My wife and I have been married for 26 yrs. she is from across the country and goes to visit family a couple of times a year. We have had our issues over the years, but about 2 years ago I found a picture of a note she had written to someone. It basically says she hated leaving and that he makes her the happiest she’s been. This was RIGHT after we finished building our new home. I never confronted her on it, I’ve been trying to process all I read. I have NEVER been unfaithful to her, I did however suspect she was on the verge about 10 years ago. We have been to counseling a couple of times, years ago, with limited results. We are currently disagreeing on finances and she has decided to withhold intimacy. I’m going mad trying to figure out what I should do. I love her, but she is making things harder and harder to accept. I want to confront her, but I am not good a confrontation. My thoughts jumble and nothing comes out like I want it to. She stays up later than I do on Facebook and Instagram, I hear the videos and such. Any advice would be appreciated.


----------



## Bananapeel (May 4, 2015)

She's cheated on you (you have proof with the note), not having sex with you, and you are wondering what to do? Man up and file for divorce. You don't need to confront, just go to a lawyer, get the papers drawn up, and have her served. You need to take your power back because women have no respect for weak men. How have you managed to sit on this for 2 years? Doesn't that kill you inside?


----------



## sbmark (Mar 16, 2018)

Yes It has KILLED me, our oldest son has medical issues and relies on her to be a driver (eyesight). I know she's used that to keep things in check, if I mentioned her going back to work I get the sob story. I guess that's why I've let thing progress to this point.


----------



## Andy1001 (Jun 29, 2016)

She’s not having sex with you because she feels it would be cheating on her boyfriend.You ****ed up two years ago by not confronting her with the proof of her cheating and this is the result.
It’s time to man up and take back control of your life and if that means divorce or threatening divorce then so be it.
DO NOT make any threats they you are not willing to carry out,she has little or no respect for you as it is.


----------



## Bananapeel (May 4, 2015)

sbmark said:


> Yes It has KILLED me, our oldest son has medical issues and relies on her to be a driver (eyesight). I know she's used that to keep things in check, if I mentioned her going back to work I get the sob story. I guess that's why I've let thing progress to this point.
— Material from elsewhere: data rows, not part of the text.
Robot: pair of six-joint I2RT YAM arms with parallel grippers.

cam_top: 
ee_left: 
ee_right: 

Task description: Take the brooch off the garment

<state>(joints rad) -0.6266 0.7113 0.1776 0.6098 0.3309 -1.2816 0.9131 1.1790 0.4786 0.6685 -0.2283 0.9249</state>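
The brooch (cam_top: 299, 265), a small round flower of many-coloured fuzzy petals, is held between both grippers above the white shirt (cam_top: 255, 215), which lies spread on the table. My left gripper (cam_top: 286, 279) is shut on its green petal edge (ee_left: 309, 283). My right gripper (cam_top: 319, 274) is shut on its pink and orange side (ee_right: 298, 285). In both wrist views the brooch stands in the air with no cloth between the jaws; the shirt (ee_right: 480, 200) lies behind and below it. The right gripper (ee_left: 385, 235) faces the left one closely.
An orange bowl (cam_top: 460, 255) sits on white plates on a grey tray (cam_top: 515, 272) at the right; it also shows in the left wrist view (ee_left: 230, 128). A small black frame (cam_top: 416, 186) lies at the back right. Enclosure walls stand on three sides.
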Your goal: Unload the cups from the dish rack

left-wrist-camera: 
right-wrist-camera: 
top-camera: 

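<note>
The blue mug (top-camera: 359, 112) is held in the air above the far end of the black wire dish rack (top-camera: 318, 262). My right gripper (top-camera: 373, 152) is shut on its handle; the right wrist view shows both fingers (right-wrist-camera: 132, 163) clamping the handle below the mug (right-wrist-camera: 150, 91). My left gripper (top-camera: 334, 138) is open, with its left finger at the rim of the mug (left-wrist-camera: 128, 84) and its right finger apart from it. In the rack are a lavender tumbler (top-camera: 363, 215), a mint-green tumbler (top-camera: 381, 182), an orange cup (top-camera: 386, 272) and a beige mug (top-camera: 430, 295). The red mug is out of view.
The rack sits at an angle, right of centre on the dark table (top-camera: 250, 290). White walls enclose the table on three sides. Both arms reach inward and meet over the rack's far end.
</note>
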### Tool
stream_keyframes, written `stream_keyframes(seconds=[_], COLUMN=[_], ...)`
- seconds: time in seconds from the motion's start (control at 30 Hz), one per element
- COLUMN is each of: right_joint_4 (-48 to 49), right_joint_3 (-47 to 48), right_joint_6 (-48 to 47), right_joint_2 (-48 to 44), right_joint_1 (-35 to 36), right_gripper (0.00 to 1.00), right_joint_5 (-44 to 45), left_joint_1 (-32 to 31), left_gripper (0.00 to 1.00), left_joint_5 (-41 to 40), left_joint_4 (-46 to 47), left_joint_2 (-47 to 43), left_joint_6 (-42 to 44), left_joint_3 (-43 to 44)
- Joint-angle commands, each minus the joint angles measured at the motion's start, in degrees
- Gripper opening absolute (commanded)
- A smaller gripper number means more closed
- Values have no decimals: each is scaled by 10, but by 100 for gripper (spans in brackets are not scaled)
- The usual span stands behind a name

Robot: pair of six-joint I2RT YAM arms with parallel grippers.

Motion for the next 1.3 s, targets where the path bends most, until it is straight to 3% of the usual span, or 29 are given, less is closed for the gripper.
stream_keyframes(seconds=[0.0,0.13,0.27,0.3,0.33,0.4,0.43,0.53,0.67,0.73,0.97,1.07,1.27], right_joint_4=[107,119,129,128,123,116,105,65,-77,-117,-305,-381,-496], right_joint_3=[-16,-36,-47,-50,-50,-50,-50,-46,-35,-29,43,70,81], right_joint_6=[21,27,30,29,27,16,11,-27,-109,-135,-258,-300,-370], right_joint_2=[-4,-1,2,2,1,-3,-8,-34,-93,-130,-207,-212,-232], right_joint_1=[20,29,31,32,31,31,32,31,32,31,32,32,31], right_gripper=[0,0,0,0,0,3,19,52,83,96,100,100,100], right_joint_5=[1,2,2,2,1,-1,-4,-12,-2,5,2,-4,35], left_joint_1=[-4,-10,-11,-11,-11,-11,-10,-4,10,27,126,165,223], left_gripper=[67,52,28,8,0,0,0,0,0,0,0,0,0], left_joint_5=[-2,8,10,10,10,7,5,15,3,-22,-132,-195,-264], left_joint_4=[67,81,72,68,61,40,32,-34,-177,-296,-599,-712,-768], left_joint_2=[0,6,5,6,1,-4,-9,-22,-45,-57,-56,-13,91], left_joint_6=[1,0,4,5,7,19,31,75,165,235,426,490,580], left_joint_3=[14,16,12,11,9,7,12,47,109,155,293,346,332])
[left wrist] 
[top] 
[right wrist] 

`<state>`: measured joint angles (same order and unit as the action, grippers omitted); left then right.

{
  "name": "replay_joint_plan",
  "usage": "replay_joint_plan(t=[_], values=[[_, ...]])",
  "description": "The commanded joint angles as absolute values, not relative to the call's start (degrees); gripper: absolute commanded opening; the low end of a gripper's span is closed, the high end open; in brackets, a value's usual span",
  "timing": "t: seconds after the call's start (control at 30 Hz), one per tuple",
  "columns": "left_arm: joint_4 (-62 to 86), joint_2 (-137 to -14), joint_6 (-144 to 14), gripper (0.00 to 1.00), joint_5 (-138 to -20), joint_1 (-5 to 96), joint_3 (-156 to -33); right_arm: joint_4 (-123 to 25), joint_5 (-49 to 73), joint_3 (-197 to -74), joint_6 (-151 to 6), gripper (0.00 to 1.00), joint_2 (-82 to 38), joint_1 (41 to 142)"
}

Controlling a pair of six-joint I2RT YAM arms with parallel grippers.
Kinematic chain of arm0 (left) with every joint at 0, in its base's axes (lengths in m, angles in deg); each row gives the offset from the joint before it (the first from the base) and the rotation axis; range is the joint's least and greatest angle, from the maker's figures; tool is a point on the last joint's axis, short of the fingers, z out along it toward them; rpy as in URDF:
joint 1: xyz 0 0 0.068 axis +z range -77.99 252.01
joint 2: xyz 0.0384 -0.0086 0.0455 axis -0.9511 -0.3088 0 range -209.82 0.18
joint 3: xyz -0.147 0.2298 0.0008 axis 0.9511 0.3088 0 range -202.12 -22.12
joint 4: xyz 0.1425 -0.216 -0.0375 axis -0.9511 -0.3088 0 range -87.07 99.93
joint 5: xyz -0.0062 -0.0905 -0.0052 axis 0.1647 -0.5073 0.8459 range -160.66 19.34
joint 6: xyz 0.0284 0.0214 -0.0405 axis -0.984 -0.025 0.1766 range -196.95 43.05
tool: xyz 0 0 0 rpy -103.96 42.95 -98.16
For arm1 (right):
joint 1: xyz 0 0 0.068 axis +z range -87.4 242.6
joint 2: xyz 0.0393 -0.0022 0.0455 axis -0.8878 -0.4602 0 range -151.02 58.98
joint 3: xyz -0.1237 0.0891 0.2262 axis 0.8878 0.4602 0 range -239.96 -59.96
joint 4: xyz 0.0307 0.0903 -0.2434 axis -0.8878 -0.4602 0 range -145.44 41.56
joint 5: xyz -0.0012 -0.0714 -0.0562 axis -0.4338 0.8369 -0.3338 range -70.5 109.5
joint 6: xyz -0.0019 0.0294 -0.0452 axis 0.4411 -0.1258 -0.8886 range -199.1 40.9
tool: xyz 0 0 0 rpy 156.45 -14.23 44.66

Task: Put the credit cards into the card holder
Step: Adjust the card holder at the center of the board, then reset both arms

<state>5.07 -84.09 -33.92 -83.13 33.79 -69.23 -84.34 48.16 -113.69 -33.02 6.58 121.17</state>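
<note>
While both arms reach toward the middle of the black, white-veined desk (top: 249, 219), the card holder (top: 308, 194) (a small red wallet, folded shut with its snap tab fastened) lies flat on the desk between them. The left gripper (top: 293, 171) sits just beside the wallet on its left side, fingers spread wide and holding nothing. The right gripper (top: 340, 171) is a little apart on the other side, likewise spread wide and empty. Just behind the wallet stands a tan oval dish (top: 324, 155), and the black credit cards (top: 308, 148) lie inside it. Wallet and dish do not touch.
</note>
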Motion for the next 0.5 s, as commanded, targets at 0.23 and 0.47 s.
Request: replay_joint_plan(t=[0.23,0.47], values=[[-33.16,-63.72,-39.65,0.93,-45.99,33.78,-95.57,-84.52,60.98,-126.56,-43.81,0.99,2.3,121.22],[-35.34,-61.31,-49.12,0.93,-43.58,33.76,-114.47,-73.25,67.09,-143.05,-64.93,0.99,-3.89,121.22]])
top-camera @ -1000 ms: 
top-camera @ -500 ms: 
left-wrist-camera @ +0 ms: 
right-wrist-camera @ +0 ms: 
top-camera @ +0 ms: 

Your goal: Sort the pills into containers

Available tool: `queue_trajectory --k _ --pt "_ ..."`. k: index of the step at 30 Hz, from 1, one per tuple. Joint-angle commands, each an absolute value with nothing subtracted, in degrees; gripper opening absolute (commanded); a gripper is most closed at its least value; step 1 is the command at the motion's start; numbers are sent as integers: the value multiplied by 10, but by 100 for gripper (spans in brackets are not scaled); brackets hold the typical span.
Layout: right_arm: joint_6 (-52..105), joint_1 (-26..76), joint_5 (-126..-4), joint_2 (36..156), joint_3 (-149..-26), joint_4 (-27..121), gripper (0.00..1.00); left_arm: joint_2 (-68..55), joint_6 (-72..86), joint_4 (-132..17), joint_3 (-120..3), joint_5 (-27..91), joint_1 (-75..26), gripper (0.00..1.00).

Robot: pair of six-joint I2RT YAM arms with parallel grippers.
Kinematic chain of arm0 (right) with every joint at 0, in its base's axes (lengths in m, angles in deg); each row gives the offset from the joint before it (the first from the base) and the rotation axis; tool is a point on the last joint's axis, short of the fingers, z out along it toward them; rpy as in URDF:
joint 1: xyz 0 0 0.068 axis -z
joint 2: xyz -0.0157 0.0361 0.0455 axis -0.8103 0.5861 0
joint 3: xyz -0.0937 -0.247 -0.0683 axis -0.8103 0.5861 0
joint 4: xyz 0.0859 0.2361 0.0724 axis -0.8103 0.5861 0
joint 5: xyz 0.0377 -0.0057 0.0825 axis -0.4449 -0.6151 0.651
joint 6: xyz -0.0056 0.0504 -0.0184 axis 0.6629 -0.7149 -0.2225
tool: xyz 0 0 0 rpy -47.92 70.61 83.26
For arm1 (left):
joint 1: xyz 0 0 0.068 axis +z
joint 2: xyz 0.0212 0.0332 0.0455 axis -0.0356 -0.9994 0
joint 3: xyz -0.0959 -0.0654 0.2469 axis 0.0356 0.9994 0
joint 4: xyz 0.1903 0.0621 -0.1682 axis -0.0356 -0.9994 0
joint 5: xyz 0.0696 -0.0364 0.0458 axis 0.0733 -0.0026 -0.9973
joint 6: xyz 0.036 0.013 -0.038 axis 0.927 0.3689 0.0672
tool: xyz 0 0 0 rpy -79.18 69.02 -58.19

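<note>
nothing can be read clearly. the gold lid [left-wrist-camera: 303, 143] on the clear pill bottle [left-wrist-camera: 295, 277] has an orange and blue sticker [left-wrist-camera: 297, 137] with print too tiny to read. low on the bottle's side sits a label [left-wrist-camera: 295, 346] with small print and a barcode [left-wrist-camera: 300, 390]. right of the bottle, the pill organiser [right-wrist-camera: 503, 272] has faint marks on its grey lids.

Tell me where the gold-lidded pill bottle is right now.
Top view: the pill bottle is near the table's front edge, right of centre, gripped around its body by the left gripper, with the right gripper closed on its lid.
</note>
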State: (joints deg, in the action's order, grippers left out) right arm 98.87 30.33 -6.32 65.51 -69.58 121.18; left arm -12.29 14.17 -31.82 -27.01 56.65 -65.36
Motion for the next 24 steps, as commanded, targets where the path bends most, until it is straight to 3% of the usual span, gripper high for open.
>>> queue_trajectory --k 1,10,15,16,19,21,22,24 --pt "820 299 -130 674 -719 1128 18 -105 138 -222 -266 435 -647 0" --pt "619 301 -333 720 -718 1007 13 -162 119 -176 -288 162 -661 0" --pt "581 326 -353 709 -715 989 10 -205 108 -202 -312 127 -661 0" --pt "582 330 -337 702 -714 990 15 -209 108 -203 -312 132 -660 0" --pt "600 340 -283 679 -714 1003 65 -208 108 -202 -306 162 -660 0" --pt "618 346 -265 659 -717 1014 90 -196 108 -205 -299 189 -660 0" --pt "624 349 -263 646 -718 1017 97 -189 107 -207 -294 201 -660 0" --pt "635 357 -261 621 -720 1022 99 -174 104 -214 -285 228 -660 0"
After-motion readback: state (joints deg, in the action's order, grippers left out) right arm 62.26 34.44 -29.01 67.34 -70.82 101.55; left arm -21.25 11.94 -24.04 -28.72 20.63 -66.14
Her sob story shouldn't matter to you. If you are in a marriage you are both expected to contribute equally. Right now you are subsidizing her life of leisure and it is at your expense. Add her infidelity, sexual blackmail, and disrespect for you and it's time to make changes. Go to a counselor focus on how to learn to stand up for yourself because you are acting very weak. If you are ever unsure what to do and are doubting yourself some good advice is: think about what you'd advise your kids todo if they were in this situation. Would you tell them to stay in an abusive and miserable relationship or to get out and make the most of their life? Then live your life as a role model to them and do those things.


----------



## Ynot (Aug 26, 2014)

OP, I can relate. I was married for 24 years. I let things go on for too long. When SHE decided to leave after our kids were all moved out, I was still devastated. Even though I had considered ending it earlier. I think now more than anything it was my ego that got broken and not my heart. Had I been man enough then to advocate for myself. I would have saved myself years of heart ache. Either I would have pulled the trigger myself or she might have bailed sooner. But either way it would have been better than where I was, which is where you are now - wondering.
Follow the advice you have been given and take back control of your life. No one deserves to be a door mat.


----------



## Graywolf2 (Nov 10, 2013)

She probably is having an affair but don't confront with what you have. She will explain it away and then be more careful.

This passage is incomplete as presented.